Peter Jordan’s work has been shortlisted for various competitions and published in various anthologies. He lives in Belfast, where he is taking a PhD in Creative Writing. You will find him on twitter @PM_Jordan.
Peter Jordan

Peter Jordan

Peter Jordan’s work has been shortlisted for various competitions and published in various anthologies. He lives in Belfast, where he is taking a PhD in Creative Writing. You will find him on twitter @PM_Jordan.

When Thomas Briggs returned from the Gulf he moved back in with his parents. His father was proud of him. He understood his son must have seen and done things way beyond his own experience. His mother worried that maybe her son had changed.

Those first few months after he returned, Briggs met with his old friends, spent his afternoons in the cool of the pool room and drank beer at the weekends. Nothing had changed. Yet everything had changed. They were the friends he had grown up with but things were different now. He couldn’t explain it.

He returned to the base for Memorial Day – met up with his old army buddies – hugged each of them, they were his brothers.

‘Still can’t believe you got out,’ said Casey.

‘Yeah, man. So what you gonna do with yourself now?’ asked Boyd.

‘Guess I’ll have to see what comes my way.’

As the day wore on he realized he wasn’t a part of the family any more. Before leaving, he shook each of them by the hand.

‘Don’t be a stranger,’ said Casey.

In the following days he came to fully understand that he was a civilian now. They were soldiers. There was a distance.

After that, Briggs would drive the car along the coastline. Some parts of the road he preferred more than others. He would pull over to the side of the road; sit in the car and watch the white egrets that stalked the mudflats. Something about them reminded him of where he had been. He was drawn to their long white bodies, their detached movement.

His doctor prescribed sleeping tablets; they worked at the start, but not now, though he still took them.

In the mornings, when he woke from a dream, it would take time for him to gather his thoughts. He wouldn’t get up immediately. He had to try and process some of what he’d dreamt. All of it was visual; there was no smell, no sound.

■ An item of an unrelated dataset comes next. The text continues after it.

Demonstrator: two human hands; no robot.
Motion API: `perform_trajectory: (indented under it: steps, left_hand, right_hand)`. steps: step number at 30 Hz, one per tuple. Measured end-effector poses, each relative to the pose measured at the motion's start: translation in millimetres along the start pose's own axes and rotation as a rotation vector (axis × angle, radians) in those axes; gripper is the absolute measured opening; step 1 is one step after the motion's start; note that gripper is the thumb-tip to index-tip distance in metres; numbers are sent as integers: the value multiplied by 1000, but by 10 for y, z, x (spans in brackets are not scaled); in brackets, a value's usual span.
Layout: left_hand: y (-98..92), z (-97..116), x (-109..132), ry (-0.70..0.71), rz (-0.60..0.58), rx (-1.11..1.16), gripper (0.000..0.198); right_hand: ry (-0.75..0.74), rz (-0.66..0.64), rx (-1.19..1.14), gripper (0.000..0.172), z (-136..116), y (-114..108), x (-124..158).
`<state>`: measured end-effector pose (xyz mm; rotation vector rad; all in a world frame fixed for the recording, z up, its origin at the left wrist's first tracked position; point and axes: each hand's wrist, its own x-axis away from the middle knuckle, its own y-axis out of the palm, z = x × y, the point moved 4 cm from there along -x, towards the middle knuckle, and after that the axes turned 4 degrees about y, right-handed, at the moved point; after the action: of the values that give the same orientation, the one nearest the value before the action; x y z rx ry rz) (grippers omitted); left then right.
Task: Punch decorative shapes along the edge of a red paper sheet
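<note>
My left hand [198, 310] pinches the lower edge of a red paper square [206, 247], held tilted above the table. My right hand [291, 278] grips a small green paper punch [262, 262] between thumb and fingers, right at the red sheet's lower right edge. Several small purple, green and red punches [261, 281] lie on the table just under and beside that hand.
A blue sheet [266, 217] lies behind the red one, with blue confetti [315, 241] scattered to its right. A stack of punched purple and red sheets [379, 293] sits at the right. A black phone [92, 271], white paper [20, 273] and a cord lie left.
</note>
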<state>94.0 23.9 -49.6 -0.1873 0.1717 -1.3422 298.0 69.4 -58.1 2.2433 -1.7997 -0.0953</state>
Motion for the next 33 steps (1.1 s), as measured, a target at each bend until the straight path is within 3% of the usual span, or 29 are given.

Sometimes he’d sleep ’til after lunch. He told his mother he had picked up a parasite. There was a truth in that.

His mother would knock on his bedroom door. Sometimes he was awake. At other times he would wake and she would be there.

She would sit on the edge of his bed and ask him if he wanted to talk. And he did want to talk. But what could he say? He couldn’t tell her about the things he wanted to talk about, the things he needed to talk about.

His little sister was still at school. He was her hero, and he loved her dearly. He would watch her play and sometimes thoughts would come, and he would walk out of the house and drive to the mudflats to drink until those thoughts had gone.

He walked downstairs. He wasn’t sure of the time. He didn’t think it was after noon.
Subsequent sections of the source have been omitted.